In a suexec/suphp environment where the code runs as the user who owns it, if a site's admin password has been compromised, an attacker can modify theme/plugin files to execute arbitrary code. This can range from things like adding spam links up to performing attacks on the server, modifying/deleting other files owned by the same user, and so on.

This risk can be prevented by using mod_php instead of CGI, but that's becoming rare in shared hosting environments. It can also be mitigated by using strong passwords and following taking security precautions but let's be honest, the vast majority of people don't.

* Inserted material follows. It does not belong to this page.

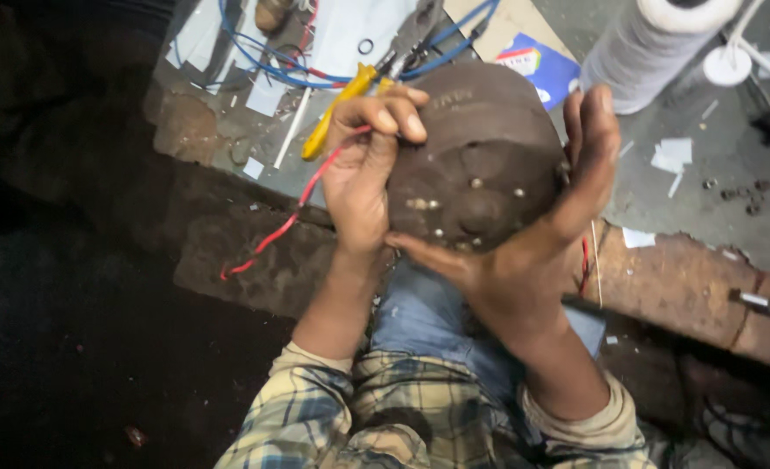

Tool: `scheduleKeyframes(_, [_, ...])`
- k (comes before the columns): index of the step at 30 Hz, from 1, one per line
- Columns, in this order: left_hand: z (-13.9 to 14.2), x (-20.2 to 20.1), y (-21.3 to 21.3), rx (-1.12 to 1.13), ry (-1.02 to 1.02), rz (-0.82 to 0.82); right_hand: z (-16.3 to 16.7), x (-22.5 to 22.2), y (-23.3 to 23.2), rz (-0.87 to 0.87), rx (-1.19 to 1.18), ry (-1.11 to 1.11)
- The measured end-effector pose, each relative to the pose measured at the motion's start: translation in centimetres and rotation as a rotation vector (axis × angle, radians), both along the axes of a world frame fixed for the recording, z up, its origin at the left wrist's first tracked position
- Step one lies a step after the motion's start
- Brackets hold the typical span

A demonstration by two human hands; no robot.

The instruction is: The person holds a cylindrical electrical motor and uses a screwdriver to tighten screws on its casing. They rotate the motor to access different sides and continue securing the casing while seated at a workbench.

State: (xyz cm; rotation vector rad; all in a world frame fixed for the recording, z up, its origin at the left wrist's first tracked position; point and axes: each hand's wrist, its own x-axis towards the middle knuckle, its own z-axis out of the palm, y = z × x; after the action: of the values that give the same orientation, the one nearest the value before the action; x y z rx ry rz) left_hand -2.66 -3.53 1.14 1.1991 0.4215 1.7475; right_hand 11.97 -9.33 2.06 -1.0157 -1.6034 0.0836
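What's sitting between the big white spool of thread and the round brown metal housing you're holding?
In the head view, between the white thread spool and the brown housing, only the right hand's raised fingers and bare grey benchtop.

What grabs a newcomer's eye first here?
The dark round metal housing at centre, clasped between the left hand and right hand. A red wire trails down-left from the left fingers. Behind, yellow-handled pliers and a white thread spool at top right.
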Motion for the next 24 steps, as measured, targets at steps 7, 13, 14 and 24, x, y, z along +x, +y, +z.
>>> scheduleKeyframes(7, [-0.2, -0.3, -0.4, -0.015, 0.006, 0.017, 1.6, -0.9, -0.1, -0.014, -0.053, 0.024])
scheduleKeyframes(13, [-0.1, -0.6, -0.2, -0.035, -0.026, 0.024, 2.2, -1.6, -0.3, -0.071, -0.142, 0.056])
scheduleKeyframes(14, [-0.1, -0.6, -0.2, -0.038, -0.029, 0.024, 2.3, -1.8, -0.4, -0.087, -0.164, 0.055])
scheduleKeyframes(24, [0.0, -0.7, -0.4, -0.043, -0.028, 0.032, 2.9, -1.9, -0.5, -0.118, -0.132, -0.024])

I'd like to see a config option one could add to wp-config.php, something like WP_DISABLE_CODE_EDITOR or whatever. Disabling the editor via a plugin is useless because if an attacker has access to the WP admin, they can disable plugins at will.

Attachments (4)

11306-WP_CODE_EDITOR-constant.diff (1.1 KB) - added by nacin 5 years ago.
define('WP_CODE_EDITOR', false) to force disabling of the theme and plugins editors.
11306_using_map_meta_cap.diff (786 bytes) - added by nacin 5 years ago.
11306.diff (775 bytes) - added by Denis-de-Bernardy 5 years ago.
(untested)
11306.4.diff (1.0 KB) - added by nacin 5 years ago.

Download all attachments as: .zip

Change History (39)

comment:1 @kchrist5 years ago

  • Cc kchrist added

comment:2 @scribu5 years ago

  • Keywords needs-patch added
  • Milestone changed from Unassigned to 3.0

comment:3 @nacin5 years ago

First take: I would suggest that you simply take a user's edit_plugins and edit_themes capabilities. Since you don't want it in a plugin, you could do it via your theme's functions.php or mu-plugins. Or you can hard-code $wp_user_roles.

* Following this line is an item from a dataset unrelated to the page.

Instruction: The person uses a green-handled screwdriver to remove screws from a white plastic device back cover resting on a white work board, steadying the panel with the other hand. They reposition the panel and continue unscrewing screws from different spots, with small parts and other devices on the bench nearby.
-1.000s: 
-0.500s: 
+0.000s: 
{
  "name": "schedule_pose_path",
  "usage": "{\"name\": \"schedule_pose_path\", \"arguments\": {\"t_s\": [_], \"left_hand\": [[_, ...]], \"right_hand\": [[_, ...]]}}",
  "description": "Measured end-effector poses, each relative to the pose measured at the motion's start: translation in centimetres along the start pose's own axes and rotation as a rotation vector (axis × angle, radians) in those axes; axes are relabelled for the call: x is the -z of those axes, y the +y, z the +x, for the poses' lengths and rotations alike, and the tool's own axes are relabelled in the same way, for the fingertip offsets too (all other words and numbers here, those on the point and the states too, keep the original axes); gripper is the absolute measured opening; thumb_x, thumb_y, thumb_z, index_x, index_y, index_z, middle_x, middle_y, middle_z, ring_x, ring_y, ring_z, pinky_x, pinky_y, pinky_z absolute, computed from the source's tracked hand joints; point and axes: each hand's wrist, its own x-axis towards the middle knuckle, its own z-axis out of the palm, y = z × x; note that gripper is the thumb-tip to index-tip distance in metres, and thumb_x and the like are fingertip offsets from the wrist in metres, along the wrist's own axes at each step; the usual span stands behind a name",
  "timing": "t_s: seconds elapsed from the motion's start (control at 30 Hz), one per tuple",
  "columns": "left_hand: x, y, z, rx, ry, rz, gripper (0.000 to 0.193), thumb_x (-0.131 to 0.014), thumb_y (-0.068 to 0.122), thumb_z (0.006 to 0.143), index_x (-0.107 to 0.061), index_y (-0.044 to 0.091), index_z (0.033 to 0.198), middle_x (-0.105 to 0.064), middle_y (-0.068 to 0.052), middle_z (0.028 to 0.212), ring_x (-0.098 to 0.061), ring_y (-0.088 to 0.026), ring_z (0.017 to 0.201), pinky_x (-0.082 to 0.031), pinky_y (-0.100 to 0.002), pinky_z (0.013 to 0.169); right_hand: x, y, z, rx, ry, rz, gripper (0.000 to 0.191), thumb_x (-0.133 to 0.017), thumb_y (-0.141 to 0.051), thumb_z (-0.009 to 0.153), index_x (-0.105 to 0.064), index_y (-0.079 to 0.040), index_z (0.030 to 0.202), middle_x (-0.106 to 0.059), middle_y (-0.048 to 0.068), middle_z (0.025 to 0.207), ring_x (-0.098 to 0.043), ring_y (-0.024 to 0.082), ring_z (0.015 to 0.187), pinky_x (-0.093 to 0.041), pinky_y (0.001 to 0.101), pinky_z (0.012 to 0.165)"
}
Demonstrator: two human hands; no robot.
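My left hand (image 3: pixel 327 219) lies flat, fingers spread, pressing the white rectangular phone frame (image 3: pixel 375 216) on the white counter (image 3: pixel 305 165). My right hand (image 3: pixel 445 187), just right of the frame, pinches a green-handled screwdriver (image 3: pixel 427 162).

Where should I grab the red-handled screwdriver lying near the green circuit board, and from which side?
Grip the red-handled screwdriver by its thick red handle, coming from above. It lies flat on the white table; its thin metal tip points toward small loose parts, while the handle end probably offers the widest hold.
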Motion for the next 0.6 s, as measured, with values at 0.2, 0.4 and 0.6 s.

Assuming none of that suits you, I suppose a WP_CODE_EDITOR constant check on theme-editor.php and plugins-editor.php couldn't hurt. You'd still need to restrict the capabilities via a plugin, however, that way the user doesn't see any relevant navigation and such.

@nacin5 years ago

define('WP_CODE_EDITOR', false) to force disabling of the theme and plugins editors.

comment:4 @nacin5 years ago

  • Keywords has-patch added; needs-patch removed

comment:5 @ryan5 years ago

We could do this in map_meta_cap() the way we did with ALLOW_UNFILTERED_UPLOADS. I suggest using a [DIS]ALLOW_* naming convention. DISALLOW_FILE_EDIT, perhaps.

comment:6 @nacin5 years ago

Patch using map_meta_cap()...

comment:7 follow-ups: @Denis-de-Bernardy5 years ago

I disagree on the DISALLOW_FILE_EDIT.

It should be ALLOW_FILE_EDIT. i.e. off by default.

(And this should go in 2.9.)

@Denis-de-Bernardy5 years ago

(untested)

comment:8 in reply to: ↑ 7 @scribu5 years ago

Replying to Denis-de-Bernardy:

I disagree on the DISALLOW_FILE_EDIT.

It should be ALLOW_FILE_EDIT. i.e. off by default.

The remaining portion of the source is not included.